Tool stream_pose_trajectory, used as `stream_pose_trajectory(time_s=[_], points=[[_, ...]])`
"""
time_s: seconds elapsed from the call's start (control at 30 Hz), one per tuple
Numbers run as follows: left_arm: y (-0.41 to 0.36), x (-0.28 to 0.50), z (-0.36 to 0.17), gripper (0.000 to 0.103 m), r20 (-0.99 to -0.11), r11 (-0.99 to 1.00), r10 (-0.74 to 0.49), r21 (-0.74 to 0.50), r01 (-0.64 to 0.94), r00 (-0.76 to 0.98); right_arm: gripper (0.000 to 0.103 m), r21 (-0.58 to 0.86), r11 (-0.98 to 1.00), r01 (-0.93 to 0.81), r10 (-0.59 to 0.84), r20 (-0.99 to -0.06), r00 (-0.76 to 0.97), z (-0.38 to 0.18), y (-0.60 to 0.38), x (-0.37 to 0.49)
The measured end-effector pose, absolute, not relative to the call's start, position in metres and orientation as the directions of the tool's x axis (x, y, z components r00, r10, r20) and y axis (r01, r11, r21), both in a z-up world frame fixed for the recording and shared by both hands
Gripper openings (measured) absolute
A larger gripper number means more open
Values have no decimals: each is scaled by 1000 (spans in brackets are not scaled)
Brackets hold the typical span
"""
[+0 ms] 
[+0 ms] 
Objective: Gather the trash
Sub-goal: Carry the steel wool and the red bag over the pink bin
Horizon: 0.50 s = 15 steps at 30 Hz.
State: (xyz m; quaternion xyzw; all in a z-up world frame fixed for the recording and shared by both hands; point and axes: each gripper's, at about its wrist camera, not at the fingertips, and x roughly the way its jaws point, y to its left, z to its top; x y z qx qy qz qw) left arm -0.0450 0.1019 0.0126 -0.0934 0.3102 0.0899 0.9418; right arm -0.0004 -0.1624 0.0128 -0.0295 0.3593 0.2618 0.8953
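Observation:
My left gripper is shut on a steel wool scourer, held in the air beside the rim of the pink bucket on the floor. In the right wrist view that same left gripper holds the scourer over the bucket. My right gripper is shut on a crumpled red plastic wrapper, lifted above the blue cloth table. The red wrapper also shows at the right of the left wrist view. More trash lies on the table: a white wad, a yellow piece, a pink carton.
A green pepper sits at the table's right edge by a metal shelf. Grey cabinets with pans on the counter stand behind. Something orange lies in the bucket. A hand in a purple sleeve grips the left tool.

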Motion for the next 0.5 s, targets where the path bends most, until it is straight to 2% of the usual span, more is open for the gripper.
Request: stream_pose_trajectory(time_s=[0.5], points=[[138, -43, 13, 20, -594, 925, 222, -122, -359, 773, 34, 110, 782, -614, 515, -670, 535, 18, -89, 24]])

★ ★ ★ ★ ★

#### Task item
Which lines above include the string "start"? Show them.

#### Reply
time_s: seconds elapsed from the call's start (control at 30 Hz), one per tuple
The measured end-effector pose, absolute, not relative to the call's start, position in metres and orientation as the directions of the tool's x axis (x, y, z components r00, r10, r20) and y axis (r01, r11, r21), both in a z-up world frame fixed for the recording and shared by both hands

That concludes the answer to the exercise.